WHAT TO DO: Up to and including the line with "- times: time", repeat every line of the listing exactly, beginning at the first.

DATA EXTRACT:

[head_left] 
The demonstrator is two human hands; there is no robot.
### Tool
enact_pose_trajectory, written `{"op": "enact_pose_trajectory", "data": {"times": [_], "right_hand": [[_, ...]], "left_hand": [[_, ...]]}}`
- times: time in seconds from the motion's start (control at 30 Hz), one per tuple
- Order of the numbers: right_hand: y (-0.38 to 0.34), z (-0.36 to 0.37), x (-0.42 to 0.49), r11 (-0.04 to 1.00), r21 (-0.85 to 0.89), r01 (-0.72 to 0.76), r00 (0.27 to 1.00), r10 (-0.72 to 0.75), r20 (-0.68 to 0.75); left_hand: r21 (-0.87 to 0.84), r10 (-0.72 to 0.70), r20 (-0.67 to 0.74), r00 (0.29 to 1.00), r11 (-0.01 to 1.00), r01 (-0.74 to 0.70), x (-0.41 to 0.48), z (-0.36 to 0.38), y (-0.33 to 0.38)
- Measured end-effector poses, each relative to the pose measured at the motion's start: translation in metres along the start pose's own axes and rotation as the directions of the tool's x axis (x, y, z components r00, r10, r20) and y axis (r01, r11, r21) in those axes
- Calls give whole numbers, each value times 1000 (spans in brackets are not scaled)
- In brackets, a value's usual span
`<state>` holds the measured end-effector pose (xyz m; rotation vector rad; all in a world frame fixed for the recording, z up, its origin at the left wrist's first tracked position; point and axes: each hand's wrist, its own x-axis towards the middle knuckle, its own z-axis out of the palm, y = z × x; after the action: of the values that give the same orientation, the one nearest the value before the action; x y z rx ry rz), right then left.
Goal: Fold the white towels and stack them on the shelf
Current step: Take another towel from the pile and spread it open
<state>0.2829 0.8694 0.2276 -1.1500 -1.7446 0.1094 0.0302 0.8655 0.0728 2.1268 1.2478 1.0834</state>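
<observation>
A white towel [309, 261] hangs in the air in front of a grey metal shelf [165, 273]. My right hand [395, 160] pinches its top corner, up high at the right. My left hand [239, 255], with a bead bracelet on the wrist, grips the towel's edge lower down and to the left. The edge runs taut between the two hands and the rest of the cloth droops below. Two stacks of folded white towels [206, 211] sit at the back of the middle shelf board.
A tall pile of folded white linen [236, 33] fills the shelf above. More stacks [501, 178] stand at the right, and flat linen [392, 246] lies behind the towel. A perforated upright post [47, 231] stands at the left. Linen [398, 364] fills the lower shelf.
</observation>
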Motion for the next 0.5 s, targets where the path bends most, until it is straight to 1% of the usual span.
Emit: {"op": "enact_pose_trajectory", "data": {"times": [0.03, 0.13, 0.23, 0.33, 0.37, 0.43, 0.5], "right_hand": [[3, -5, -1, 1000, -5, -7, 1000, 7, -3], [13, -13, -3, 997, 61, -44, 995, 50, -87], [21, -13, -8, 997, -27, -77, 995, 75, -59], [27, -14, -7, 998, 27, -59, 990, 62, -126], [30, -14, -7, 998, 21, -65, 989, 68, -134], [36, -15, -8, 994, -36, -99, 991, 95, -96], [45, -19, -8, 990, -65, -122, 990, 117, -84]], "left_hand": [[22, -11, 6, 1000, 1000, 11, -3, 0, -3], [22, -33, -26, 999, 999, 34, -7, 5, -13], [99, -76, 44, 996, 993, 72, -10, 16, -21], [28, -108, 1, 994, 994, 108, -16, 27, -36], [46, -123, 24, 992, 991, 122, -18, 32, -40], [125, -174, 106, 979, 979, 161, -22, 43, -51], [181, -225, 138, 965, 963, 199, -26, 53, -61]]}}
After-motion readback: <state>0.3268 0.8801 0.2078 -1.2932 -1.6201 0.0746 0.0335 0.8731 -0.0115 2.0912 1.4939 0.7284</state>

RESULT FOR THIS TASK:
[head_left] 
The demonstrator is two human hands; there is no robot.
### Tool
enact_pose_trajectory, written `{"op": "enact_pose_trajectory", "data": {"times": [_], "right_hand": [[_, ...]], "left_hand": [[_, ...]]}}`
- times: time in seconds from the motion's start (control at 30 Hz), one per tuple

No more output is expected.